Your goal:
Reproduce exactly the lines of the material beneath, from the line that contains "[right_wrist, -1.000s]" to the line that contains "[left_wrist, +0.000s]", both included, and no other lines.

Data provided:

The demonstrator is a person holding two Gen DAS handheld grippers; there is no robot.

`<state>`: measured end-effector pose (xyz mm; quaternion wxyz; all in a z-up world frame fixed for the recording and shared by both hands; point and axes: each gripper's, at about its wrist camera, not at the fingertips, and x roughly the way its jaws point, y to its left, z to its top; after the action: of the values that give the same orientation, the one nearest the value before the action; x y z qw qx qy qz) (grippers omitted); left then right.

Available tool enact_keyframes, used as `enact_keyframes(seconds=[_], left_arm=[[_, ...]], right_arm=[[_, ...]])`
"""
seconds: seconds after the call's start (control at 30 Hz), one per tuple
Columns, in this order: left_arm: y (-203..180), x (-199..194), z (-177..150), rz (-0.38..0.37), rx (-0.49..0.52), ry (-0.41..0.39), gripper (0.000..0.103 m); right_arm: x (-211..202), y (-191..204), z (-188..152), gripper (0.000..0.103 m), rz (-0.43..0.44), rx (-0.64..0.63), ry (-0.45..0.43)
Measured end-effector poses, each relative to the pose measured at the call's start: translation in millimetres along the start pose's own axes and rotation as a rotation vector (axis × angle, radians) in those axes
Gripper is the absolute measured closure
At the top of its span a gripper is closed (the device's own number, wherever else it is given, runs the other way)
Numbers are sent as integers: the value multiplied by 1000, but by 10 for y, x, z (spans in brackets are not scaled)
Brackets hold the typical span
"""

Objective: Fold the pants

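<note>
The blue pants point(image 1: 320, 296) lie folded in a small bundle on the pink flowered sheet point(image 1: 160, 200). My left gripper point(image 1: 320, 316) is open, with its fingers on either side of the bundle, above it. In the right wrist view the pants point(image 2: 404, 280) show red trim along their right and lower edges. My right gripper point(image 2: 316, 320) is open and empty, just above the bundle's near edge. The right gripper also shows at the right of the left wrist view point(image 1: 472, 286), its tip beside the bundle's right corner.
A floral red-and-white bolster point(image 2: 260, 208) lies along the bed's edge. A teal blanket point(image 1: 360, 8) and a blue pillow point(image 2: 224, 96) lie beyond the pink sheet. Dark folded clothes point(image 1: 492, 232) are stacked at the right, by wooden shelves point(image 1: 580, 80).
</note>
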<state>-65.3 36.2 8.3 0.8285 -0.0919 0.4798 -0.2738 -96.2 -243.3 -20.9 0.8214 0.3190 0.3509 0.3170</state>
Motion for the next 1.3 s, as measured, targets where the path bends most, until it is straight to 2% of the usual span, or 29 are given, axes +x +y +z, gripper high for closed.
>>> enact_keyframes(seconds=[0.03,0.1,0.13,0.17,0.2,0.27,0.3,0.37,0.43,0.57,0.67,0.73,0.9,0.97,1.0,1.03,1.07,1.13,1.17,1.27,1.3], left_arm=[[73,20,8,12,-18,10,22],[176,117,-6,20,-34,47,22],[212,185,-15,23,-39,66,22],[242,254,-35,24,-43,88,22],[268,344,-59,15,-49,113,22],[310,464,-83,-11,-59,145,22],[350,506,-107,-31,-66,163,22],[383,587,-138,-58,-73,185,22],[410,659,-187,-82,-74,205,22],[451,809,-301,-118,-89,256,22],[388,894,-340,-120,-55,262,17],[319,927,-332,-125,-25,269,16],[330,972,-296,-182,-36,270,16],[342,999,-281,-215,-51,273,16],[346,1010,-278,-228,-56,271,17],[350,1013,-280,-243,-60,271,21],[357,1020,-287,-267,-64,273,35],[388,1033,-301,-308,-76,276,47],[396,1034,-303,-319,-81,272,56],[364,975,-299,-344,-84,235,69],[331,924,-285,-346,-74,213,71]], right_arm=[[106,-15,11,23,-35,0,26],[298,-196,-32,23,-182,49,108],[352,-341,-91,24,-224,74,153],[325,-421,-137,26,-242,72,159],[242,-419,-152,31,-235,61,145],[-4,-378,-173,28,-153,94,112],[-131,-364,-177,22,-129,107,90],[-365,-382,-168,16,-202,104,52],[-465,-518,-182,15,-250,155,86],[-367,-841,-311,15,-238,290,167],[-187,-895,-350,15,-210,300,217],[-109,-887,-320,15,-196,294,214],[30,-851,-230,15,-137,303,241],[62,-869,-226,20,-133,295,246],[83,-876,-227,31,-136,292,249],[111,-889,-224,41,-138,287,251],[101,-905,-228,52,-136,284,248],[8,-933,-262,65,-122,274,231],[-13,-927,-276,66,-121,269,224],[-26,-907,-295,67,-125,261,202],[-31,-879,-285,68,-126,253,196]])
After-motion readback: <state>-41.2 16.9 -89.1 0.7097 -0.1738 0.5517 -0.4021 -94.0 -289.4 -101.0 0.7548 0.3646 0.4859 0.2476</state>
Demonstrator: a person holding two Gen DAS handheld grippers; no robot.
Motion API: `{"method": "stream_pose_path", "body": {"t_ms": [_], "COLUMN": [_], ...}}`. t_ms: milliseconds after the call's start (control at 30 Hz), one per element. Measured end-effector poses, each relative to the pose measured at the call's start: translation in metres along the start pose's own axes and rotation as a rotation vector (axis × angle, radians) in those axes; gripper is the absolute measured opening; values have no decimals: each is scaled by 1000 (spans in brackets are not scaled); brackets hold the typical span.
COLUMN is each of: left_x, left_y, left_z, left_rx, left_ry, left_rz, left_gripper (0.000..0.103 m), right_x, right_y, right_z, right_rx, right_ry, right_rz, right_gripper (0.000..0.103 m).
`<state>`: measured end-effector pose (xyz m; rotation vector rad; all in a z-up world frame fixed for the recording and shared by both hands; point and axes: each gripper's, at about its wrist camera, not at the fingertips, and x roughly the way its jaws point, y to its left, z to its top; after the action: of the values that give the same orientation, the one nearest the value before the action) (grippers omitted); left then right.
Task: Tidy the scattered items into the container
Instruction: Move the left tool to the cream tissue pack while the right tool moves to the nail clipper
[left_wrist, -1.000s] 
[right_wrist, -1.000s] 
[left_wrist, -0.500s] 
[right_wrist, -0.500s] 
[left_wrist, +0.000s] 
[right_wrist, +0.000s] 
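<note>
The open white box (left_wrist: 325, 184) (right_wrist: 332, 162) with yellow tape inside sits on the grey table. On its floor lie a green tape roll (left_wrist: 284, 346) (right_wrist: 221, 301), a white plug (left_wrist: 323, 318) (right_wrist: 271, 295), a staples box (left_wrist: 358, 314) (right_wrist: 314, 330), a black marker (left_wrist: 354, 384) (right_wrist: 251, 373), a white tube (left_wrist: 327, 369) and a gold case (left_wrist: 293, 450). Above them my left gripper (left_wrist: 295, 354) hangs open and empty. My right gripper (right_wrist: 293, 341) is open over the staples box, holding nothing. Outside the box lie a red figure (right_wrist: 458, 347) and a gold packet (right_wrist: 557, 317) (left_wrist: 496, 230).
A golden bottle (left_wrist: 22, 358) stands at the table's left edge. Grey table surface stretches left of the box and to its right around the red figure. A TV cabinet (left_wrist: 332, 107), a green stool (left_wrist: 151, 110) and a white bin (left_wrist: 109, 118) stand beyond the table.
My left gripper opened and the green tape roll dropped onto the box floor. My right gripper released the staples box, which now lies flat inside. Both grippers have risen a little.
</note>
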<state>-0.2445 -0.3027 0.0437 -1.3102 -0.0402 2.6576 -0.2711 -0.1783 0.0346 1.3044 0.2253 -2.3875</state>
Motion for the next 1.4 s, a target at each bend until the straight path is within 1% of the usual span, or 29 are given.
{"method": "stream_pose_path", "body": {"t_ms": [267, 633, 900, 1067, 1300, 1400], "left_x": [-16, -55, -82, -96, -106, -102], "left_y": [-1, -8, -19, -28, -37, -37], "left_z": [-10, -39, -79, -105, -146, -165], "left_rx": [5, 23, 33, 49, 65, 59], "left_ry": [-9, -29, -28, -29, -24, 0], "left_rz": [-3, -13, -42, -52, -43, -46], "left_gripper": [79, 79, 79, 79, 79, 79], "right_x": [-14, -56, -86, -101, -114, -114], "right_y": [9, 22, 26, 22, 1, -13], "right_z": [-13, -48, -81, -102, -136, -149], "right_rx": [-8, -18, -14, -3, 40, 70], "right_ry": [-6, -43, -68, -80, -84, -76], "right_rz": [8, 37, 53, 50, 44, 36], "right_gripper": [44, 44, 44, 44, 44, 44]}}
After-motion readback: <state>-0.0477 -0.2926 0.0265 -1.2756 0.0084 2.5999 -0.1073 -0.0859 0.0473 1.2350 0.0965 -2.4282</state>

Output of the task:
[right_wrist, -1.000s] 
[left_wrist, -0.500s] 
[right_wrist, -0.500s] 
[left_wrist, +0.000s] 

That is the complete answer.